Hal ini membuat para guru yang bersinggungan langsung dengan siswa seperti makan buah simalakama. Mereka dituntut untuk bisa membantu siswanya, di sisi lain hanya sedikit sekali yang bisa dibagi untuk mereka. Apakah GNOTA membantu? Ya, membantu sebagian kecil dari kegiatan siswa saja.
Kita tahu apa yang terjadi di APBN, "Anggaran pendidikan tahun 2023 sebesar Rp608,3 triliun menggambarkan 20% komitmen tetap dijaga,” ungkap Menteri Keuangan (Menkeu) Sri Mulyani Indrawati. Pemerintah pusat akan mengalokasikan Rp233,9 triliun terutama untuk Program Indonesia Pintar kepada 20,1 juta siswa dan Kartu Indonesia Pintar Kuliah untuk 976,8 ribu mahasiswa. Selain itu, Tunjangan Profesi Guru baik untuk yang PNS maupun non-PNS juga tetap akan disediakan.
Namun sayangnya yang kita lihat adalah fakta di lapangan. Betapa banyak para siswa yang kesulitan memenuhi semua kebutuhan belajarnya. Apalagi di daerah-daerah mines.

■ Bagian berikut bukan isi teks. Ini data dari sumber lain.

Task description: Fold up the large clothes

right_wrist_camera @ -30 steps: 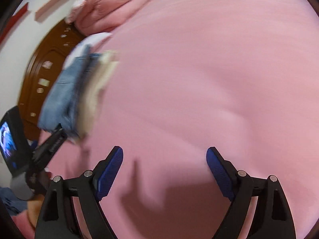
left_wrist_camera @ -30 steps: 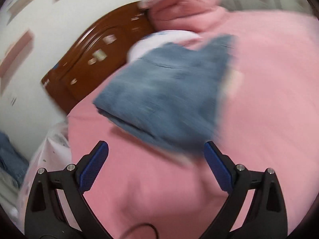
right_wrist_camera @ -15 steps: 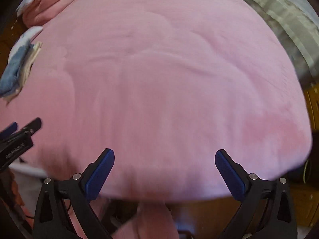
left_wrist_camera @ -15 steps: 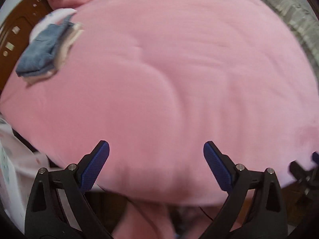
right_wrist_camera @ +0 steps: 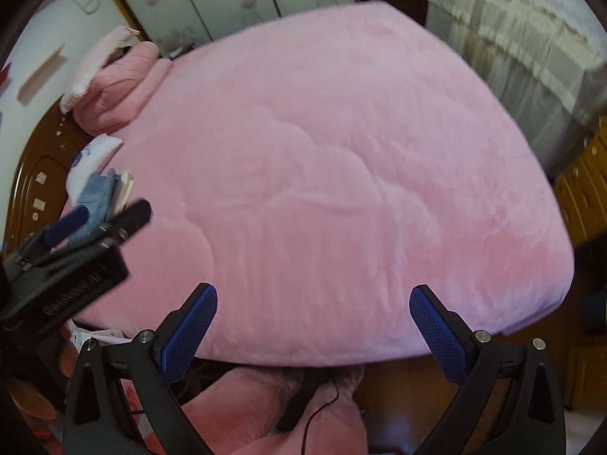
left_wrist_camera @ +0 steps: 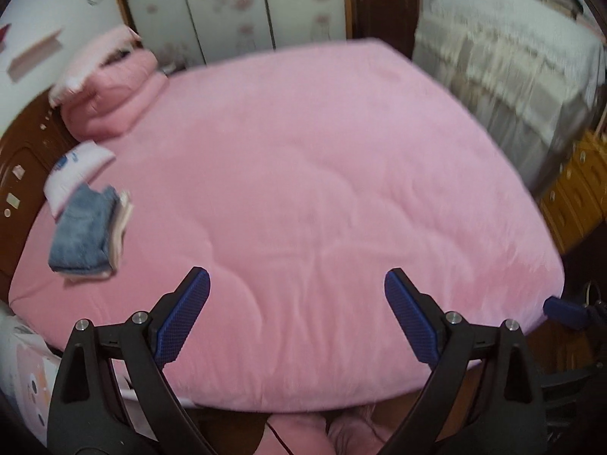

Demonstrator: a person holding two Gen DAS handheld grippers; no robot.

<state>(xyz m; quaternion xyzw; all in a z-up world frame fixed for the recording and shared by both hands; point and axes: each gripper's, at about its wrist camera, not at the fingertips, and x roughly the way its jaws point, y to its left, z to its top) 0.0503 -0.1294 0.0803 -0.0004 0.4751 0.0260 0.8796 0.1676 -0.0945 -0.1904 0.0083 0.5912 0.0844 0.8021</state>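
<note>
I hold both left gripper [left_wrist_camera: 296, 318] and right gripper [right_wrist_camera: 313, 335] with jaws spread wide and empty above the pink plush bed cover [left_wrist_camera: 322, 197], the folded blue denim garment [left_wrist_camera: 81, 233] stacked far left of my jaws by the dark wooden headboard [left_wrist_camera: 19, 159], likely parked aside to free folding space.

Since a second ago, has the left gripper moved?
Yes. The left gripper has pulled back from the jeans by the headboard; they now look far off.

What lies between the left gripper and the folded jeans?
Only bare pink blanket lies between the left gripper and the folded jeans; the left wrist view shows it.
</note>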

Untuk berangkat sekolah saja butuh kerja keras hingga bisa selamat tiba di sekolahan.
Apalagi yang Perguruan Tinggi, seakan-akan sudah menjadi ladang bisnis dengan tingginya uang pangkal yang harus digelontorkan oleh para orang tua. Oke ada yang gratis dan murah, tapi itu hanya bisa dihitung dengan jari para siswa yang mendapatkannya.
Harusnya negara ini malu dengan gelar "Zamrud Khatulistiwa", kaya dengan sumber daya alam, namun justru zonk dalam memintarkan generasinya.
Padahal, 20 atau 30 tahun lagi generasi inilah yang akan menggantikan menjadi pemimpin. Kalau contoh yang diperlihatkan negara saat ini dalam mengurus mereka hanya setengah hati, bisa jadi mereka akan begitu juga dengan generasi dibawahnya. Kita tidak mau kan, ini seperti lingkaran setan?